• [Task requirements] In the entries that follow, the lines from the one with "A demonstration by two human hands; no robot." through the one with "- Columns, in" are the ones to write out, exactly and with both ends included. Nothing else should appear.

[Extracted records]
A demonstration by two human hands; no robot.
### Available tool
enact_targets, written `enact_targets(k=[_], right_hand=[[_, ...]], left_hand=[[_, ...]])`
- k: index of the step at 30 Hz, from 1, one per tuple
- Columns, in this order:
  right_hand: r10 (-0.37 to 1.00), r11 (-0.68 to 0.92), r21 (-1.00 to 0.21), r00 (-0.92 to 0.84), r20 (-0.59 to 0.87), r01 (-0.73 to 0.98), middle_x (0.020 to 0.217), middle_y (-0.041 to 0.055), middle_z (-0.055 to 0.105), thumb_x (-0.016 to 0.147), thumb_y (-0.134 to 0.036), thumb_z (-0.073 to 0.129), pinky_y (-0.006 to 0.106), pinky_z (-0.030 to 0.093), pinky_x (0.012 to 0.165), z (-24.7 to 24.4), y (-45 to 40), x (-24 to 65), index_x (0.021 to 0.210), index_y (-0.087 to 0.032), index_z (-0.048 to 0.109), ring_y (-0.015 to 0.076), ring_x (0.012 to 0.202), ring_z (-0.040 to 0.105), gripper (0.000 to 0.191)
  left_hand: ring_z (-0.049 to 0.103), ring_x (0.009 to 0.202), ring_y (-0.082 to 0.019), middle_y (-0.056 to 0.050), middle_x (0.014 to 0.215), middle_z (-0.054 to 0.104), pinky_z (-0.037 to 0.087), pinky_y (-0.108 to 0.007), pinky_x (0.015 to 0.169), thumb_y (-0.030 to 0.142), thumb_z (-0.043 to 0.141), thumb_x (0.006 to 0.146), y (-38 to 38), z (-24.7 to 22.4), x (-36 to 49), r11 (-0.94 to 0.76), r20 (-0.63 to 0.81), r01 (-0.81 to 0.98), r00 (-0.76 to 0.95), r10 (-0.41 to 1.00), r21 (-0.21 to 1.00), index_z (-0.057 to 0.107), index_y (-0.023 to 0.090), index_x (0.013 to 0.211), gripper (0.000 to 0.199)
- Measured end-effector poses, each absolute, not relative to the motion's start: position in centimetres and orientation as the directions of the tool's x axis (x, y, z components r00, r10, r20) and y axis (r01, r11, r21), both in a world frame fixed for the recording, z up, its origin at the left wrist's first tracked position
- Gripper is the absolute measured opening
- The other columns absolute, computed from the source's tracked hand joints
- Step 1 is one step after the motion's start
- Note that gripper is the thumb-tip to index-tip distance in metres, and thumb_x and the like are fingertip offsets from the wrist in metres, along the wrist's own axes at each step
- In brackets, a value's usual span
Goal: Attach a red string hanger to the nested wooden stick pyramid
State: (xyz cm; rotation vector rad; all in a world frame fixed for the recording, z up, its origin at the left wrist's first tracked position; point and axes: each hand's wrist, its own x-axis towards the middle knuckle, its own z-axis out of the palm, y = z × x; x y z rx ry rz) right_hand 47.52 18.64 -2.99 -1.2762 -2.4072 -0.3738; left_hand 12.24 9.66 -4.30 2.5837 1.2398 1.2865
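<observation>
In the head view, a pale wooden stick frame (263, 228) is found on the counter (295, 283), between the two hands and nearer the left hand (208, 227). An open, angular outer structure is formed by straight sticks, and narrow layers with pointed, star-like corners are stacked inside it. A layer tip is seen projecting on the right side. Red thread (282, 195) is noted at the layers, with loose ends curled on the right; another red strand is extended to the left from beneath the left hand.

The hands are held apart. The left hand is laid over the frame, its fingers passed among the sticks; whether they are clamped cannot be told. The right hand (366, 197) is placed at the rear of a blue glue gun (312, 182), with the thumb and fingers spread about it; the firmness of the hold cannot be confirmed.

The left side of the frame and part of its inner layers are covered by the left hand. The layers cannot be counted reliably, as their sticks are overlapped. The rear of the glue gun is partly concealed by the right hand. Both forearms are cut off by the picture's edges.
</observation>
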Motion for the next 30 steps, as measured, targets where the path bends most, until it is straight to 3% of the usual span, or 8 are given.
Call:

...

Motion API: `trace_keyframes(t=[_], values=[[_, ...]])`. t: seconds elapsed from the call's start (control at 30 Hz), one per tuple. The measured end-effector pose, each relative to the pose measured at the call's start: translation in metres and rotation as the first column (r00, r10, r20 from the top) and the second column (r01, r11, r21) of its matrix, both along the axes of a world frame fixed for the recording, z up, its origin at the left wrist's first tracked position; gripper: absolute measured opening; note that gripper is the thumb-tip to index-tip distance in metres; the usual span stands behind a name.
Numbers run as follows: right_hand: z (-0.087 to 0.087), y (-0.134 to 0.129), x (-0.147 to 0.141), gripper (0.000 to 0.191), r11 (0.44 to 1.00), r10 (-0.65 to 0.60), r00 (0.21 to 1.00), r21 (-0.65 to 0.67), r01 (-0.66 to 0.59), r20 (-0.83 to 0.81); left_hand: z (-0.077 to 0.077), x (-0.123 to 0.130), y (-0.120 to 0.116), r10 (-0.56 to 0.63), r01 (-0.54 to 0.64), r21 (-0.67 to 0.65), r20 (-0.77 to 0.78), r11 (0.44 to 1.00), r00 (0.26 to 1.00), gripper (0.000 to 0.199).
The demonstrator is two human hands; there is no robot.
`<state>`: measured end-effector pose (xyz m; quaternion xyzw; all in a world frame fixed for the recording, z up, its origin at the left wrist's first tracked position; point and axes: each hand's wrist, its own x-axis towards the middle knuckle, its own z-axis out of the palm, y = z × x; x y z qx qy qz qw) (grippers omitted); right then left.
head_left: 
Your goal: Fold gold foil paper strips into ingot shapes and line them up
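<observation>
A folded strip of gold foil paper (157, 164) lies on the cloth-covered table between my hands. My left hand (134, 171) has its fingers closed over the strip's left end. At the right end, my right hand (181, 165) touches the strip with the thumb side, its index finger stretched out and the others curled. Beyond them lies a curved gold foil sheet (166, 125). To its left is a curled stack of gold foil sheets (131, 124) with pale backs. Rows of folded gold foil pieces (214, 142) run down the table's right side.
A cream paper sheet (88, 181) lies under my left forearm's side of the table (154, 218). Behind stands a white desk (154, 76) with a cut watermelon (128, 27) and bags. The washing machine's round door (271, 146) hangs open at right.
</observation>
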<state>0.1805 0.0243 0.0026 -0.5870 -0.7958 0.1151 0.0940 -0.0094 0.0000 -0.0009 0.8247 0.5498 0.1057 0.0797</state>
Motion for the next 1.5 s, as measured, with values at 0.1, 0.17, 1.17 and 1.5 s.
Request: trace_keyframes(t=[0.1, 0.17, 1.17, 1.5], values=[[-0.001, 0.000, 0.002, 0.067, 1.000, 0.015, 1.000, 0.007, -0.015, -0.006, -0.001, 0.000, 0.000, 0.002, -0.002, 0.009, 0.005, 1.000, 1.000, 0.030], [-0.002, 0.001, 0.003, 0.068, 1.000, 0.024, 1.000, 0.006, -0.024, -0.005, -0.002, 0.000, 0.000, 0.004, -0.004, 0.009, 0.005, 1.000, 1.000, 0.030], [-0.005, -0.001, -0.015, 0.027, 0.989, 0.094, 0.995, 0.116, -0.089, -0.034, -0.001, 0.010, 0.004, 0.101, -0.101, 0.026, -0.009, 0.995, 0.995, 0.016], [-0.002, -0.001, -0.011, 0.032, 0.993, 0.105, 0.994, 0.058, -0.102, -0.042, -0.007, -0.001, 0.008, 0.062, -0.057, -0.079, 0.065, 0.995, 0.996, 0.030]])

• [Answer section]
A demonstration by two human hands; no robot.
### Available tool
enact_targets, written `enact_targets(k=[_], right_hand=[[_, ...]], left_hand=[[_, ...]])`
- k: index of the step at 30 Hz, from 1, one per tuple
- Columns, in this order:

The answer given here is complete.